Y a-t-il des voitures sur les îles ?
Aucune voiture privée n’est autorisée sur aucune des Îles des Princes. Les seuls véhicules motorisés sont les véhicules d’urgence et de service officiel. Le transport se fait à vélo, en phaeton (calèche) ou à pied. C’est l’une des caractéristiques définissantes de l’archipel.
Est-il utile de visiter plus d’une île en une journée ?

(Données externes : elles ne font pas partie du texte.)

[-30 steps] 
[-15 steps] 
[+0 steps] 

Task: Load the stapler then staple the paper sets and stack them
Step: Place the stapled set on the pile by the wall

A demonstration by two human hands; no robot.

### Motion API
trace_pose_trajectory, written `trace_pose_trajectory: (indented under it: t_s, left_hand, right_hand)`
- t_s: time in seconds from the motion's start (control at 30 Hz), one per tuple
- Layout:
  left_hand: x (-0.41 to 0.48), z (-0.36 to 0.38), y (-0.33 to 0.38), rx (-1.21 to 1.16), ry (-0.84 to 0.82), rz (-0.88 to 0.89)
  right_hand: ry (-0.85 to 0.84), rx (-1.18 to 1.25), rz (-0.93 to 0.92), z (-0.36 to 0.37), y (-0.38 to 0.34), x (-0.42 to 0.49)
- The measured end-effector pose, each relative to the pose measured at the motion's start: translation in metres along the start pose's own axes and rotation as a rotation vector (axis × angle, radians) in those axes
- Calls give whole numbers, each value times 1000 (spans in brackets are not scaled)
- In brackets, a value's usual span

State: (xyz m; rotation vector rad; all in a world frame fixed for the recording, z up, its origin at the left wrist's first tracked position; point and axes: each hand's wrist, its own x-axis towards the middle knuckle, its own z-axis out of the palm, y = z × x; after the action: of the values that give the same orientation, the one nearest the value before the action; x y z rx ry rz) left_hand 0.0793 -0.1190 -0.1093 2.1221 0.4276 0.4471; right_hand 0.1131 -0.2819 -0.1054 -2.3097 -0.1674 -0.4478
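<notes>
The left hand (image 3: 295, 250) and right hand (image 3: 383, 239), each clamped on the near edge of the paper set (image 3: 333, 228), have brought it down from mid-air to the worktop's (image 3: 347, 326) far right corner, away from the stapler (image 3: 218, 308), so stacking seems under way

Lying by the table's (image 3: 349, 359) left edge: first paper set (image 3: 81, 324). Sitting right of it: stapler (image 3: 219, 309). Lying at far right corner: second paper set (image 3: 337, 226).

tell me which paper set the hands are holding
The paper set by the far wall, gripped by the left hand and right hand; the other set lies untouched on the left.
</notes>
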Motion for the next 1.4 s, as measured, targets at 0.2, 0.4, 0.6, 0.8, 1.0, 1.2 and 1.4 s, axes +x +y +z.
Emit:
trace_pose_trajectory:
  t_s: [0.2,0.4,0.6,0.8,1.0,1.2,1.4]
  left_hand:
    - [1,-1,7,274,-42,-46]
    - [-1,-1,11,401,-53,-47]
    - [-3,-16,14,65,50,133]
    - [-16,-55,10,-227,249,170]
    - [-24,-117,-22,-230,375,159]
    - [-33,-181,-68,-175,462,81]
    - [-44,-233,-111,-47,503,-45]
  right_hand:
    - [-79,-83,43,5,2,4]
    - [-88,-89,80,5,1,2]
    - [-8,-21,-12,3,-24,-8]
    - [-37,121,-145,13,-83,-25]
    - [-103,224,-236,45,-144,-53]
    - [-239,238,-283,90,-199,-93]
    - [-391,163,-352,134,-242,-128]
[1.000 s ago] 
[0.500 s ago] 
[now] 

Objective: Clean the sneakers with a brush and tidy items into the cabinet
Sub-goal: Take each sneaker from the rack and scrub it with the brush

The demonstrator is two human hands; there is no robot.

Büyükada seule remplit confortablement une journée — ferry du matin, déjeuner en bord de mer, vélo ou marche dans les collines, baignade l’après-midi, ferry du retour. Ajouter Heybeliada est faisable si l’on prend un ferry rapide tôt et qu’on avance à bon rythme, mais la plupart des visiteurs trouvent qu’une île suffit. Les circuits organisés qui incluent deux îles passent généralement 2–3 heures sur chacune, ce qui est limité.
Quelle est la meilleure période de l’année pour visiter ?
Fin avril à mai et septembre offrent la meilleure combinaison : chaud mais pas étouffant, moins de foules, tous les services ouverts. Juillet et août sont plus chauds et plus animés mais offrent une meilleure baignade. L’hiver est très calme mais atmosphérique ; les ferries réduisent leur fréquence et certains restaurants ferment.
Les plages sont-elles bonnes pour la baignade ?
Elles sont propres et sûres mais principalement de galets/rochers, pas de sable. La température de l’eau est confortable pour la baignade de juin à septembre. Les méduses sont fréquentes en fin d’été. Les clubs de plage payants ont des transats et des douches ; l’accès libre aux rives rocheuses est possible en dehors des plages organisées.
Combien coûte une journée aux Îles des Princes ?
Budget approximatif : ferry aller-retour 50–60 TRY public (≈ 1,50–1,80 USD) ou 150–200 TRY ferry rapide par personne. Location de vélo 600–1 000 TRY pour une demi-journée. Déjeuner 350–600 TRY par personne. Entrée plage 100–150 TRY. Journée budget total : 1 100–1 900 TRY (≈ 28–50 USD). Un circuit organisé avec déjeuner inclus revient à 800–1 800 TRY (≈ 20–45 USD) par personne et est souvent compétitif par rapport au voyage en solo.